### Brief
Restate word for word all of the lines below, with each image left out.

### The data
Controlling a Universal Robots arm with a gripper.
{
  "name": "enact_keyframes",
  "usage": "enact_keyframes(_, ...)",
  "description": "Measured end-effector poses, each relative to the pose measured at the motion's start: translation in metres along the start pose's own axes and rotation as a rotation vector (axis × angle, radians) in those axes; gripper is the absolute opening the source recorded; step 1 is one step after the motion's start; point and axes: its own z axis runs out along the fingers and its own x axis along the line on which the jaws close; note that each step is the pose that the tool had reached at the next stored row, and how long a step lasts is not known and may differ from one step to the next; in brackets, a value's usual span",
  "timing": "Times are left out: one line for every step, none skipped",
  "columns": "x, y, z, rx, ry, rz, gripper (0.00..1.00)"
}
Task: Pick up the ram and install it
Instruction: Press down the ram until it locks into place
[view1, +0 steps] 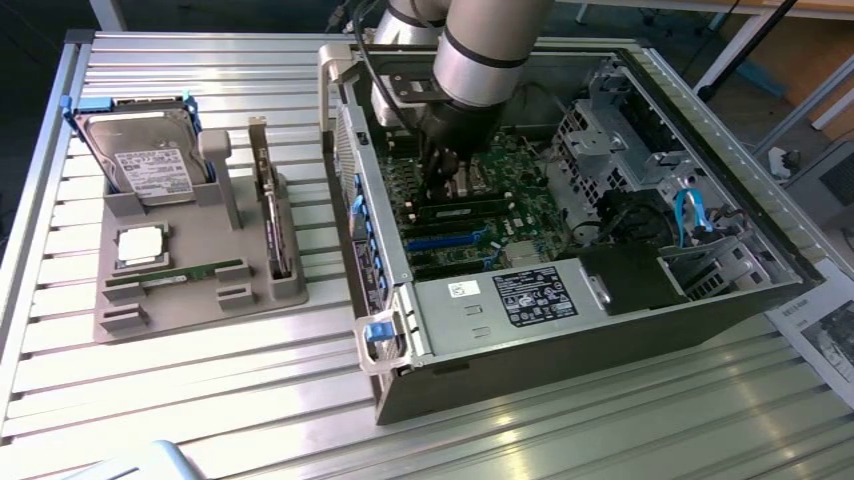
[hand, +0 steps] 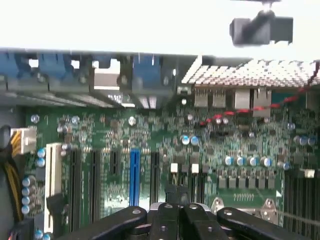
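On case, unreadable white-on-black label

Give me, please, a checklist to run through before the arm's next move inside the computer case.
1. Arm reaching into the open computer case: ok.
2. Fingers shut, close above the motherboard: ok.
3. Ram stick gripped between the fingers: cannot tell.
4. Fingers lined up with a memory slot: cannot tell.
5. One ram stick lying in the grey holder outside the case: ok.
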Motion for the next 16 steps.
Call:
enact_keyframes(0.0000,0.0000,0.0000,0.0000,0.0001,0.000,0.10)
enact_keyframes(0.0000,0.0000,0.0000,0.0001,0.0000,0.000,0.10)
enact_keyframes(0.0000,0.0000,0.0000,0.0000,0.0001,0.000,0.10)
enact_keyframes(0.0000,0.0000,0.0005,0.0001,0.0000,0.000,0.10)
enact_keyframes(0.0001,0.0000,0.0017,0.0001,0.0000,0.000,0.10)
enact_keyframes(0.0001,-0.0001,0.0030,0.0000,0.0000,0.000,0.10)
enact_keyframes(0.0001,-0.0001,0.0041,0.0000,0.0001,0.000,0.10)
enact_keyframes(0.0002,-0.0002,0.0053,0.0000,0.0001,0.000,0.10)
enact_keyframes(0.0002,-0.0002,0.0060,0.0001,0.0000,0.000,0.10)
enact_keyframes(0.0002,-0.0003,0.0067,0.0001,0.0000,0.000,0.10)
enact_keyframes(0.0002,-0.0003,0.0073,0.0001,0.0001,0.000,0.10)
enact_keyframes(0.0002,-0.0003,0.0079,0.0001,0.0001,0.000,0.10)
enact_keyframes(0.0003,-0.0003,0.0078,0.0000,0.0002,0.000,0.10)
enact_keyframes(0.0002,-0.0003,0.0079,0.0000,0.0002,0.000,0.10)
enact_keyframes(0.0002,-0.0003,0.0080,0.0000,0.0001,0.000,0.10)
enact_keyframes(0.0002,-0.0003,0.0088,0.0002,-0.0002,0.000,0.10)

### Task solution
Controlling a Universal Robots arm with a gripper.
{
  "name": "enact_keyframes",
  "usage": "enact_keyframes(_, ...)",
  "description": "Measured end-effector poses, each relative to the pose measured at the motion's start: translation in metres along the start pose's own axes and rotation as a rotation vector (axis × angle, radians) in those axes; gripper is the absolute opening the source recorded; step 1 is one step after the motion's start; point and axes: its own z axis runs out along the fingers and its own x axis along the line on which the jaws close; note that each step is the pose that the tool had reached at the next stored row, and how long a step lasts is not known and may differ from one step to the next; in brackets, a value's usual span",
  "timing": "Times are left out: one line for every step, none skipped",
  "columns": "x, y, z, rx, ry, rz, gripper (0.00..1.00)"
}
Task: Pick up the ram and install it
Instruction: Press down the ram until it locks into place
[view1, +0 steps] 
[hand, +0 steps] 
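On case, unreadable white-on-black label

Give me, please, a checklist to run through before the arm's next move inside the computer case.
1. Arm reaching into the open computer case: ok.
2. Fingers shut, close above the motherboard: ok.
3. Ram stick gripped between the fingers: cannot tell.
4. Fingers lined up with a memory slot: cannot tell.
5. One ram stick lying in the grey holder outside the case: ok.
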Motion for the next 16 steps.
Call:
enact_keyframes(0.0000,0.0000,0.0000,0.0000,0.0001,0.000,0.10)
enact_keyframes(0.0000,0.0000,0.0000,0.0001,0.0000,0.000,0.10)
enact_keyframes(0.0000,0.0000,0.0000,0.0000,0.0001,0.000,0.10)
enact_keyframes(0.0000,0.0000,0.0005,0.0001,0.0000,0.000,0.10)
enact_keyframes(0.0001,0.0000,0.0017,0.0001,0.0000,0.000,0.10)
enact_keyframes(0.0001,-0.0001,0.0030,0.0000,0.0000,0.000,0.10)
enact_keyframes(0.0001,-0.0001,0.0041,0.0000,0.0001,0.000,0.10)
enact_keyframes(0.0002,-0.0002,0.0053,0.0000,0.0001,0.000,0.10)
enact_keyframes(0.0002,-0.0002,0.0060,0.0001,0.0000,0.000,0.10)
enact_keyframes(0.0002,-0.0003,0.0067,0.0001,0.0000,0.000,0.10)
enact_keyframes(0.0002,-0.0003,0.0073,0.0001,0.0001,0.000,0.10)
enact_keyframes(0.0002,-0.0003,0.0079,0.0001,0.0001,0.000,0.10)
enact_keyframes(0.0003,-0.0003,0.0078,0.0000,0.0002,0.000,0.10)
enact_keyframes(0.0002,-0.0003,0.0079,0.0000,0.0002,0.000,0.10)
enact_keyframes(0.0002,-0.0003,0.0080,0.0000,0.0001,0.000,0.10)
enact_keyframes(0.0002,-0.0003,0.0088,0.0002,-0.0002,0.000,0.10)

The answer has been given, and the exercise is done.